31 lines (26 loc) · 1.79 KB

Research Notes — Other TurboQuant Implementations (Mar 26, 2026)

Key Finding: QJL Residual Is Unnecessary

Multiple independent implementations confirmed the paper's QJL residual stage adds complexity without meaningful quality improvement.

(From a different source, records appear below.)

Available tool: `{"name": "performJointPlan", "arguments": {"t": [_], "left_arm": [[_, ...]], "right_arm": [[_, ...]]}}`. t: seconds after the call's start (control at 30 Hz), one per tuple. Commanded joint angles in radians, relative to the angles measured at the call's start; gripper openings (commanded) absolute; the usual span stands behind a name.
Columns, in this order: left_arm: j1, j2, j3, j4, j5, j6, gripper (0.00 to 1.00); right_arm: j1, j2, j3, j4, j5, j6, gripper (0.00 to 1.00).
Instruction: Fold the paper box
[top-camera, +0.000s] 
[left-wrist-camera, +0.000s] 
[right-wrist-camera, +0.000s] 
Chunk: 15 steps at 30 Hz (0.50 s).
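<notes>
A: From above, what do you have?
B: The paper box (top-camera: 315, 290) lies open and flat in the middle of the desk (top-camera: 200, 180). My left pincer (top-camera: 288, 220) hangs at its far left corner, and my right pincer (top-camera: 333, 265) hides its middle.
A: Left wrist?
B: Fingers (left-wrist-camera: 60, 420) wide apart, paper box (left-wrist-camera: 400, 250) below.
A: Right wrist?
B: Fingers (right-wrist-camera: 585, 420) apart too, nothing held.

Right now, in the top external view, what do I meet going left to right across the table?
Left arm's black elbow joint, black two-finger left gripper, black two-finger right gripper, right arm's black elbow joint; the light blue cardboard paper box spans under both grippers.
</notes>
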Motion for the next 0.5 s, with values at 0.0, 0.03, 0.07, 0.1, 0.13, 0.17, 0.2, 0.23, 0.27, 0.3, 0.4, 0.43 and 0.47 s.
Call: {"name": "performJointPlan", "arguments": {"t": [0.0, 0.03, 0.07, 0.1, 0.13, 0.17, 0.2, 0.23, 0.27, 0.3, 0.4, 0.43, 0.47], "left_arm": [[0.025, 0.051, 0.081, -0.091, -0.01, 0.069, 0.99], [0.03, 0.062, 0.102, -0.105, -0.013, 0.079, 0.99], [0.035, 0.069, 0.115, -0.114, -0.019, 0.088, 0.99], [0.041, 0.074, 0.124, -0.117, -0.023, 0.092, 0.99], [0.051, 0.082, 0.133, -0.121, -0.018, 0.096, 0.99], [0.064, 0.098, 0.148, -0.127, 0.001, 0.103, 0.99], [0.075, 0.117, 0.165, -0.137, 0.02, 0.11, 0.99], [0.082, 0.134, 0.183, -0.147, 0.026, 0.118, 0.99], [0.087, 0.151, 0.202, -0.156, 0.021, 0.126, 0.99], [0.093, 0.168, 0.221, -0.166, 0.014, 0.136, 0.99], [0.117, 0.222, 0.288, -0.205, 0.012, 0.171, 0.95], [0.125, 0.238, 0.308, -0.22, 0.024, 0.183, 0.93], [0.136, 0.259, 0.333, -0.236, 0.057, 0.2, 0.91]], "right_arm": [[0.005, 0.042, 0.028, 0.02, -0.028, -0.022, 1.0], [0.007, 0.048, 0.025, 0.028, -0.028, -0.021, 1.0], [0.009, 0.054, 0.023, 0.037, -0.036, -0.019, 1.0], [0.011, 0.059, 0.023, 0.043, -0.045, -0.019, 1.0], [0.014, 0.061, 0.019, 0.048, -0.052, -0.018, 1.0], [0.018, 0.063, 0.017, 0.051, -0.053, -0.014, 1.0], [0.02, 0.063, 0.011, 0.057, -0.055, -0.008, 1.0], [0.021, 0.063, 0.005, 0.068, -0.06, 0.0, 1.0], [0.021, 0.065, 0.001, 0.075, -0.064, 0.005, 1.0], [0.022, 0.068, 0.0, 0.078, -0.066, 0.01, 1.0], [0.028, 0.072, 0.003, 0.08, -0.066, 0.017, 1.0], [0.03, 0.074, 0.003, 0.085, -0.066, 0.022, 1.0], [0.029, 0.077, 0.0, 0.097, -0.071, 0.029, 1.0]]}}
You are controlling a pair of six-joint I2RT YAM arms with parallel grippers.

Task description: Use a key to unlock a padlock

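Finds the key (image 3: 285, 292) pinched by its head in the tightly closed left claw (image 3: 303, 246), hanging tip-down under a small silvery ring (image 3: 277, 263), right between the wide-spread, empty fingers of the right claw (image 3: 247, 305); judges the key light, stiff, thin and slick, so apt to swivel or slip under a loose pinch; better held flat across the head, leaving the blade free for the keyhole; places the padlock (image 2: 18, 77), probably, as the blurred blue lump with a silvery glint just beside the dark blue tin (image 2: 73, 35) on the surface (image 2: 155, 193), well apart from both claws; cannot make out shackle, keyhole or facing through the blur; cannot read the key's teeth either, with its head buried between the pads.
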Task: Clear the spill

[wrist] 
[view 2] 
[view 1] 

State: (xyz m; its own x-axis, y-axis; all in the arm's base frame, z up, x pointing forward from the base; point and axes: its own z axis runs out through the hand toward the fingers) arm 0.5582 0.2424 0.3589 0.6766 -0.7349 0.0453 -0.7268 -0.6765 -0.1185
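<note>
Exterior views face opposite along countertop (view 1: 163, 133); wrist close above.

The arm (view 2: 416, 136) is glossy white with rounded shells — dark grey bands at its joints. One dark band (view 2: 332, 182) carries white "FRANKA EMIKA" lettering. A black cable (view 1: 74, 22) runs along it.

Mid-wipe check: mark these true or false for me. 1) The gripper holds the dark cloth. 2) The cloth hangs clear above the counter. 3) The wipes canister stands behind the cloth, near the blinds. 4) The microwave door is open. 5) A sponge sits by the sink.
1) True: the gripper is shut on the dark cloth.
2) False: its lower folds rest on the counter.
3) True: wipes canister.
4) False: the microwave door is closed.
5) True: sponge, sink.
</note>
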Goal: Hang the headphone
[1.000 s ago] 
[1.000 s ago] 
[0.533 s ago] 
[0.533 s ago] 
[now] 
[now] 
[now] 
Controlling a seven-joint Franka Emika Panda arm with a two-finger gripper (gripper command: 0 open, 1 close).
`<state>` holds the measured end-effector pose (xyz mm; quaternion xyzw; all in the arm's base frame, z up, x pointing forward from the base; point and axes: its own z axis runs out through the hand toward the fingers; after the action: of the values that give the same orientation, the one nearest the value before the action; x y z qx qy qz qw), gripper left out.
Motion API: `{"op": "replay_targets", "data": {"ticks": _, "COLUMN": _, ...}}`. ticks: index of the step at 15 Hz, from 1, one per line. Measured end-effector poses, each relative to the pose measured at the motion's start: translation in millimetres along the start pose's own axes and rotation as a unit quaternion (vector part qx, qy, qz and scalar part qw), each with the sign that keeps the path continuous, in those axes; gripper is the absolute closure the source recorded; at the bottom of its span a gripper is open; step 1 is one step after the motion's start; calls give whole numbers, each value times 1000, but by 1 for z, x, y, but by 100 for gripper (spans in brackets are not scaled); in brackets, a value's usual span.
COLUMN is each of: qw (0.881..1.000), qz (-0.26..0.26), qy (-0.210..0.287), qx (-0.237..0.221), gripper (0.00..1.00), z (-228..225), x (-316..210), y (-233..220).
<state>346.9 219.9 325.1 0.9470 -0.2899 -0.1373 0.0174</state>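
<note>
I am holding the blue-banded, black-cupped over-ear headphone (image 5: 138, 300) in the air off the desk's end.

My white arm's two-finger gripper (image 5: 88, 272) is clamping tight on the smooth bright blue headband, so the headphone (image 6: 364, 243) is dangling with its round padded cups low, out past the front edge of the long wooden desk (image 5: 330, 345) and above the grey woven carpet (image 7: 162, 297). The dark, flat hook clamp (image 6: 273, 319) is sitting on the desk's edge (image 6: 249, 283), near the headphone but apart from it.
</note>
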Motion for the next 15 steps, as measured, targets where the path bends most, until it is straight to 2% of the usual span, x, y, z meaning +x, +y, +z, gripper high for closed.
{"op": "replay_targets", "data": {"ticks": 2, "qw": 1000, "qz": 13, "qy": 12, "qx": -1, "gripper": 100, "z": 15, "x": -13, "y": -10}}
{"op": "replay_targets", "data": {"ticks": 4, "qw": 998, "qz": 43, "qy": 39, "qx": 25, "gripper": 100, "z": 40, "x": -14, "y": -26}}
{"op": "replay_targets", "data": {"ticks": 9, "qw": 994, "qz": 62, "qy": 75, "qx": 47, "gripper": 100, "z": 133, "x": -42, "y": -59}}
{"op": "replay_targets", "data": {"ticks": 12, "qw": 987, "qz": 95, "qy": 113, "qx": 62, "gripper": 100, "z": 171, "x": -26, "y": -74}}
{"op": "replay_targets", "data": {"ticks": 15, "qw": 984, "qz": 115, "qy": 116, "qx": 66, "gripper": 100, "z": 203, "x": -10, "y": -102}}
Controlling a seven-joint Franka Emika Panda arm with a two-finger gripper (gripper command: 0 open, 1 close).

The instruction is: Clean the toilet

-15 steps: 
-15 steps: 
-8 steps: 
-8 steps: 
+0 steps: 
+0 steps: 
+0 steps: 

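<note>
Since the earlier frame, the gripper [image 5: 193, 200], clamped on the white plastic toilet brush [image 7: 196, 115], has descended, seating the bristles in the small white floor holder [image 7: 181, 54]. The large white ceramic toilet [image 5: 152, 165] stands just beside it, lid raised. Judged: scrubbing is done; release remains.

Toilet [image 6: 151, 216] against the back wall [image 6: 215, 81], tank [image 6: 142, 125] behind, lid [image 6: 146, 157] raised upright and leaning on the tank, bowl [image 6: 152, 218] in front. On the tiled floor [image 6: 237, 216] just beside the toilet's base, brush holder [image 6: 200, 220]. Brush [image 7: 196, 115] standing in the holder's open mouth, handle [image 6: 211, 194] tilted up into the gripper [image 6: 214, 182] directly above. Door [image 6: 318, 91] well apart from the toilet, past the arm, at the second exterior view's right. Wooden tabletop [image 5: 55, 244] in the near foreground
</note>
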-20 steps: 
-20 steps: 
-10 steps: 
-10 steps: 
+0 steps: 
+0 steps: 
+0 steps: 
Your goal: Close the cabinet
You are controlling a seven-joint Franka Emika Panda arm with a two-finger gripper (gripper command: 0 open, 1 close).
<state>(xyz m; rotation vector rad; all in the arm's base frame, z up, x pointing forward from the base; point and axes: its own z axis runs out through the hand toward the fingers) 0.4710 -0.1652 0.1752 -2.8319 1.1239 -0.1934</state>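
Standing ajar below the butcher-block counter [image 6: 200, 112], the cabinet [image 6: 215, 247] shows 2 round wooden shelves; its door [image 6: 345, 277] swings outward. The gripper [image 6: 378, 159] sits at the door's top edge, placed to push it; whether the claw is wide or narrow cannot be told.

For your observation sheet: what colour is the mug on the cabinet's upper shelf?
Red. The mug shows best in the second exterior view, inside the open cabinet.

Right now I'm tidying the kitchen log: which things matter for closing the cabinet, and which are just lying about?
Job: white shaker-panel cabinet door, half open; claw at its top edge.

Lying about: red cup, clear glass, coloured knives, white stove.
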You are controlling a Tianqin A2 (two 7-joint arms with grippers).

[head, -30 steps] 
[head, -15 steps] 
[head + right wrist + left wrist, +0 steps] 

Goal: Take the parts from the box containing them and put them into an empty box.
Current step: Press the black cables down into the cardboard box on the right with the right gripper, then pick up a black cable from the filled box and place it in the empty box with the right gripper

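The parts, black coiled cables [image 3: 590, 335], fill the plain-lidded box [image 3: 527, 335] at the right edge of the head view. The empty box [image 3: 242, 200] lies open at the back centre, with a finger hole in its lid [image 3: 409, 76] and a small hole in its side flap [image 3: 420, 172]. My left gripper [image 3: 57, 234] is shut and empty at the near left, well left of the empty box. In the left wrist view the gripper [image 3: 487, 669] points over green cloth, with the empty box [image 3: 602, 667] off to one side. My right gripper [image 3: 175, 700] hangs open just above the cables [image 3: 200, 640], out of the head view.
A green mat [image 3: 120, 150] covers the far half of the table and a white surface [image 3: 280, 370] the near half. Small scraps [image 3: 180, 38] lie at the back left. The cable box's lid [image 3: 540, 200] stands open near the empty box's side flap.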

Skip it.

TheTom/turboquant_plus (llama.cpp integration)

TurboQuant running in llama.cpp on Apple Silicon
4.6× KV compression, 102% of q8_0 speed (FASTER because less memory bandwidth)
PPL within 1.3% of baseline
Graph-side WHT rotation was the key speedup (3.72× over naive fp32 rotation)
"coherent text output means nothing. always run perplexity" — use quantitative metrics

dhawalc/turboQuantDC (Python, real model validation)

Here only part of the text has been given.